| Try it |
Could you return the full listing below exactly as it appears?

| Stored data |
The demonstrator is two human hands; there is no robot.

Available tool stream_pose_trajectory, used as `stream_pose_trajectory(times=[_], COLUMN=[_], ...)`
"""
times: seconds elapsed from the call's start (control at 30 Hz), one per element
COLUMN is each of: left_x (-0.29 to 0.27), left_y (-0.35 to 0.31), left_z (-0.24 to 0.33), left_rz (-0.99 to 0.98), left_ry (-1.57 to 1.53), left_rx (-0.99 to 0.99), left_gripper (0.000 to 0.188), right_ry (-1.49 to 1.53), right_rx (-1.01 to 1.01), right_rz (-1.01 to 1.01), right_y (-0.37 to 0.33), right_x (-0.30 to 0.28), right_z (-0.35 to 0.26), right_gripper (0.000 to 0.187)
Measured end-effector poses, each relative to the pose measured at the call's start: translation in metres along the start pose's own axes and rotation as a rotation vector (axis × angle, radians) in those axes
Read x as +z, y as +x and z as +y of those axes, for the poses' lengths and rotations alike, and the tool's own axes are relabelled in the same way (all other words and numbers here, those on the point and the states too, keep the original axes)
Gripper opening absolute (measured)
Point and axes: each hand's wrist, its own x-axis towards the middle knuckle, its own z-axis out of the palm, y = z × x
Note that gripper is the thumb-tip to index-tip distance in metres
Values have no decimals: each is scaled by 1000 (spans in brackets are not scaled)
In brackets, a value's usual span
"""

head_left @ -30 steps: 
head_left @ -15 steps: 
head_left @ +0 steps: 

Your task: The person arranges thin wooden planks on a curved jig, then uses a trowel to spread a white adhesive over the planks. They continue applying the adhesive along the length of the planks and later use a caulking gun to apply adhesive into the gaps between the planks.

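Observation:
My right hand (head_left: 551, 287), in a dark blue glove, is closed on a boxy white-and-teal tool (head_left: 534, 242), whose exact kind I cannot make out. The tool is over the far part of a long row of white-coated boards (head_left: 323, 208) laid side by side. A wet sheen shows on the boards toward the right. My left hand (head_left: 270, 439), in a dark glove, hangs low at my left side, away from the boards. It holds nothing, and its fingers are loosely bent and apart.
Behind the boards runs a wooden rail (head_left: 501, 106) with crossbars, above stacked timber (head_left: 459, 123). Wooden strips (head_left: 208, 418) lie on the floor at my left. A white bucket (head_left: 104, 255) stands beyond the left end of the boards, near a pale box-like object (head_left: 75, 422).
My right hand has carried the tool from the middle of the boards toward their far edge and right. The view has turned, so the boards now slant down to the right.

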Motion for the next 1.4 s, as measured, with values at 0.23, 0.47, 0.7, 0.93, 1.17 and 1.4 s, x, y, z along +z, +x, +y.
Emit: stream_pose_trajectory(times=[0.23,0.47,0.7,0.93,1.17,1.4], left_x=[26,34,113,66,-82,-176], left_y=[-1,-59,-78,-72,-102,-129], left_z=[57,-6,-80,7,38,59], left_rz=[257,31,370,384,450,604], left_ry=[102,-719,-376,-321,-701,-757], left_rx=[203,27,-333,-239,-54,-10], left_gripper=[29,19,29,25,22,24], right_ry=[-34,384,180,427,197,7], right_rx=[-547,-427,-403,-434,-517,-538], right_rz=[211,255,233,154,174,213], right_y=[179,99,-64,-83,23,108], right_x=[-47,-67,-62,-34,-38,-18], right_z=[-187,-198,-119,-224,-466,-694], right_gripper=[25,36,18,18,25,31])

| The answer |
The demonstrator is two human hands; there is no robot.

Available tool stream_pose_trajectory, used as `stream_pose_trajectory(times=[_], COLUMN=[_], ...)`
"""
times: seconds elapsed from the call's start (control at 30 Hz), one per element
COLUMN is each of: left_x (-0.29 to 0.27), left_y (-0.35 to 0.31), left_z (-0.24 to 0.33), left_rz (-0.99 to 0.98), left_ry (-1.57 to 1.53), left_rx (-0.99 to 0.99), left_gripper (0.000 to 0.188), right_ry (-1.49 to 1.53), right_rx (-1.01 to 1.01), right_rz (-1.01 to 1.01), right_y (-0.37 to 0.33), right_x (-0.30 to 0.28), right_z (-0.35 to 0.26), right_gripper (0.000 to 0.187)
Measured end-effector poses, each relative to the pose measured at the call's start: translation in metres along the start pose's own axes and rotation as a rotation vector (axis × angle, radians) in those axes
Read x as +z, y as +x and z as +y of those axes, for the poses' lengths and rotations alike, and the tool's own axes are relabelled in the same way (all other words and numbers here, those on the point and the states too, keep the original axes)
Gripper opening absolute (measured)
Point and axes: each hand's wrist, its own x-axis towards the middle knuckle, its own z-axis out of the palm, y = z × x
Note that gripper is the thumb-tip to index-tip distance in metres
Values have no decimals: each is scaled by 1000 (spans in brackets are not scaled)
In brackets, a value's usual span
"""

head_left @ -30 steps: 
head_left @ -15 steps: 
head_left @ +0 steps: 

Your task: The person arranges thin wooden planks on a curved jig, then uses a trowel to spread a white adhesive over the planks. They continue applying the adhesive along the length of the planks and later use a caulking gun to apply adhesive into the gaps between the planks.

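Observation:
My right hand (head_left: 551, 287), in a dark blue glove, is closed on a boxy white-and-teal tool (head_left: 534, 242), whose exact kind I cannot make out. The tool is over the far part of a long row of white-coated boards (head_left: 323, 208) laid side by side. A wet sheen shows on the boards toward the right. My left hand (head_left: 270, 439), in a dark glove, hangs low at my left side, away from the boards. It holds nothing, and its fingers are loosely bent and apart.
Behind the boards runs a wooden rail (head_left: 501, 106) with crossbars, above stacked timber (head_left: 459, 123). Wooden strips (head_left: 208, 418) lie on the floor at my left. A white bucket (head_left: 104, 255) stands beyond the left end of the boards, near a pale box-like object (head_left: 75, 422).
My right hand has carried the tool from the middle of the boards toward their far edge and right. The view has turned, so the boards now slant down to the right.
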
Motion for the next 1.4 s, as measured, with values at 0.23, 0.47, 0.7, 0.93, 1.17 and 1.4 s, x, y, z along +z, +x, +y.
Emit: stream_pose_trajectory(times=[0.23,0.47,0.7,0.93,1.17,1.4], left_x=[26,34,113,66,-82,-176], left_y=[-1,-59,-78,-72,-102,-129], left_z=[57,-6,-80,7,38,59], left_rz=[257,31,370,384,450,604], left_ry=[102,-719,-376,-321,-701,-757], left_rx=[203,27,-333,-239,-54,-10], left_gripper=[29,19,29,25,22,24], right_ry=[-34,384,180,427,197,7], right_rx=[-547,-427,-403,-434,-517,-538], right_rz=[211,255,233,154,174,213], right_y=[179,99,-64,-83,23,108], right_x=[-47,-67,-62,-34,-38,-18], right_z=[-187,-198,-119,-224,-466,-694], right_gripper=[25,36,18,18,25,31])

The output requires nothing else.